- **TASK TO CARRY OUT**
Every line below needs to be printed again exactly, without any of its pictures.

- **EXERCISE DATA**

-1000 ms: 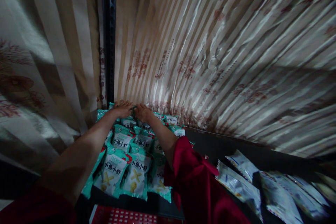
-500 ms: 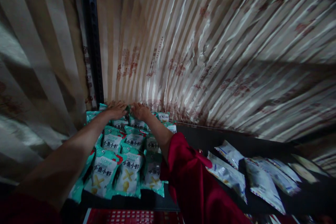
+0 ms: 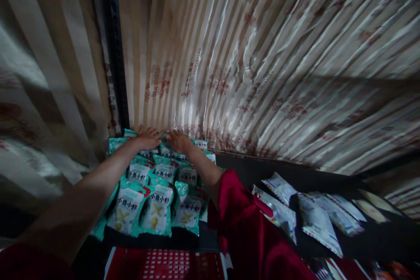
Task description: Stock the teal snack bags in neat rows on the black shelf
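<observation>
Both my arms reach to the back of a dark shelf (image 3: 249, 170). My left hand (image 3: 148, 138) lies flat, fingers spread, on the rearmost teal snack packets (image 3: 157, 203). My right hand (image 3: 179, 141) rests beside it, fingers stretched over the same back row, close to the striped cloth behind. The teal packets lie in overlapping rows from the back to the shelf's front edge. A red sleeve (image 3: 249, 223) covers my right forearm.
A striped floral curtain (image 3: 262, 61) hangs behind the shelf. A black perforated upright (image 3: 113, 48) stands at the left. White and blue snack packets (image 3: 315, 218) lie on the shelf's right part. A red plastic basket (image 3: 167, 264) sits below the front edge.
My hands stay pressed on the back row. The front teal packets have shifted slightly and the view has moved a little leftward and down.
</observation>
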Demonstrator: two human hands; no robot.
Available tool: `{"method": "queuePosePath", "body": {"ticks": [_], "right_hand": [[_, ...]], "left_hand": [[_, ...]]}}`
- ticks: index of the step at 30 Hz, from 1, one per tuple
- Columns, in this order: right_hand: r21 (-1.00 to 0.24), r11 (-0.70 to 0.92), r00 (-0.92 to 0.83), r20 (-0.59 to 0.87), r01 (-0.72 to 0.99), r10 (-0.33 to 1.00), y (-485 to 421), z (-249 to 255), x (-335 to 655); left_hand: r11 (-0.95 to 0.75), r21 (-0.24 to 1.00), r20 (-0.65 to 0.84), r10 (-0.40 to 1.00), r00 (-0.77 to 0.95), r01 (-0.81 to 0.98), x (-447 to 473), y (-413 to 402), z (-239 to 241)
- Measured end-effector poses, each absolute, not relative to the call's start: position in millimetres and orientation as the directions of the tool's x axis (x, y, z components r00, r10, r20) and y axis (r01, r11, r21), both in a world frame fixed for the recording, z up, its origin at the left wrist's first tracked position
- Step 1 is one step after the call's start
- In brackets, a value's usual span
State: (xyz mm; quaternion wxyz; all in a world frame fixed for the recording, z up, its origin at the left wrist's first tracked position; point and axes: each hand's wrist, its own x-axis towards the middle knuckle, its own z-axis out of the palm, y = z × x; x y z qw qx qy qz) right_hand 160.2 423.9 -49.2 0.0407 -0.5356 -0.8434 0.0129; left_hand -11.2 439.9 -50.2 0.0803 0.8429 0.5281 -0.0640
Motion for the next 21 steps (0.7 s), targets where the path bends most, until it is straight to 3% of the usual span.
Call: {"method": "queuePosePath", "body": {"ticks": [4, 9, 15, 18, 21], "right_hand": [[-0.080, 0.408, -0.404, 0.059, 0.910, 0.913, 402, -46, 156], [-0.101, 0.411, -0.402, 0.098, 0.906, 0.911, 391, -38, 157], [-0.163, 0.504, -0.512, -0.006, 0.848, 0.859, 381, -44, 162], [-0.174, 0.508, -0.512, 0.027, 0.843, 0.859, 382, -51, 166], [-0.188, 0.503, -0.501, 0.062, 0.843, 0.863, 384, -55, 170]], "left_hand": [[-0.412, 0.073, -0.218, 0.882, 0.418, 0.908, -10, 423, -51], [-0.464, 0.075, -0.146, 0.870, 0.470, 0.883, -18, 402, -41], [-0.425, 0.051, -0.086, 0.900, 0.428, 0.904, -4, 360, -30], [-0.473, -0.028, 0.182, 0.864, 0.470, 0.880, 11, 326, -30], [-0.473, -0.009, 0.417, 0.799, 0.433, 0.881, 20, 286, -32]]}}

- **RESPONSE FOR THIS EXERCISE**
-1000 ms: 
-500 ms: 
+0 ms: 
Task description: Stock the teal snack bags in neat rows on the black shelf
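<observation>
Both my arms reach to the back of a dark shelf (image 3: 249, 170). My left hand (image 3: 148, 138) lies flat, fingers spread, on the rearmost teal snack packets (image 3: 157, 203). My right hand (image 3: 179, 141) rests beside it, fingers stretched over the same back row, close to the striped cloth behind. The teal packets lie in overlapping rows from the back to the shelf's front edge. A red sleeve (image 3: 249, 223) covers my right forearm.
A striped floral curtain (image 3: 262, 61) hangs behind the shelf. A black perforated upright (image 3: 113, 48) stands at the left. White and blue snack packets (image 3: 315, 218) lie on the shelf's right part. A red plastic basket (image 3: 167, 264) sits below the front edge.
My hands stay pressed on the back row. The front teal packets have shifted slightly and the view has moved a little leftward and down.
</observation>
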Demonstrator: two human hands; no robot.
Available tool: `{"method": "queuePosePath", "body": {"ticks": [_], "right_hand": [[_, ...]], "left_hand": [[_, ...]]}}`
- ticks: index of the step at 30 Hz, from 1, one per tuple
- Columns, in this order: right_hand: r21 (-1.00 to 0.24), r11 (-0.70 to 0.92), r00 (-0.92 to 0.83), r20 (-0.59 to 0.87), r01 (-0.72 to 0.99), r10 (-0.33 to 1.00), y (-485 to 421), z (-249 to 255), x (-335 to 655); left_hand: r11 (-0.95 to 0.75), r21 (-0.24 to 1.00), r20 (-0.65 to 0.84), r10 (-0.40 to 1.00), r00 (-0.77 to 0.95), r01 (-0.81 to 0.98), x (-447 to 473), y (-413 to 402), z (-239 to 241)
- Measured end-effector poses, each absolute, not relative to the call's start: position in millimetres and orientation as the directions of the tool's x axis (x, y, z components r00, r10, r20) and y axis (r01, r11, r21), both in a world frame fixed for the recording, z up, its origin at the left wrist's first tracked position
- Step 1 is one step after the call's start
- In brackets, a value's usual span
State: (xyz mm; quaternion wxyz; all in a world frame fixed for the recording, z up, its origin at the left wrist's first tracked position; point and axes: each hand's wrist, its own x-axis towards the middle knuckle, its own z-axis out of the palm, y = z × x; x y z qw qx qy qz) right_hand 160.2 423.9 -49.2 0.0407 -0.5356 -0.8434 0.0129; left_hand -11.2 439.9 -50.2 0.0803 0.8429 0.5281 -0.0640
Motion for the next 21 steps (0.7 s), targets where the path bends most, until it is straight to 3% of the usual span.
Call: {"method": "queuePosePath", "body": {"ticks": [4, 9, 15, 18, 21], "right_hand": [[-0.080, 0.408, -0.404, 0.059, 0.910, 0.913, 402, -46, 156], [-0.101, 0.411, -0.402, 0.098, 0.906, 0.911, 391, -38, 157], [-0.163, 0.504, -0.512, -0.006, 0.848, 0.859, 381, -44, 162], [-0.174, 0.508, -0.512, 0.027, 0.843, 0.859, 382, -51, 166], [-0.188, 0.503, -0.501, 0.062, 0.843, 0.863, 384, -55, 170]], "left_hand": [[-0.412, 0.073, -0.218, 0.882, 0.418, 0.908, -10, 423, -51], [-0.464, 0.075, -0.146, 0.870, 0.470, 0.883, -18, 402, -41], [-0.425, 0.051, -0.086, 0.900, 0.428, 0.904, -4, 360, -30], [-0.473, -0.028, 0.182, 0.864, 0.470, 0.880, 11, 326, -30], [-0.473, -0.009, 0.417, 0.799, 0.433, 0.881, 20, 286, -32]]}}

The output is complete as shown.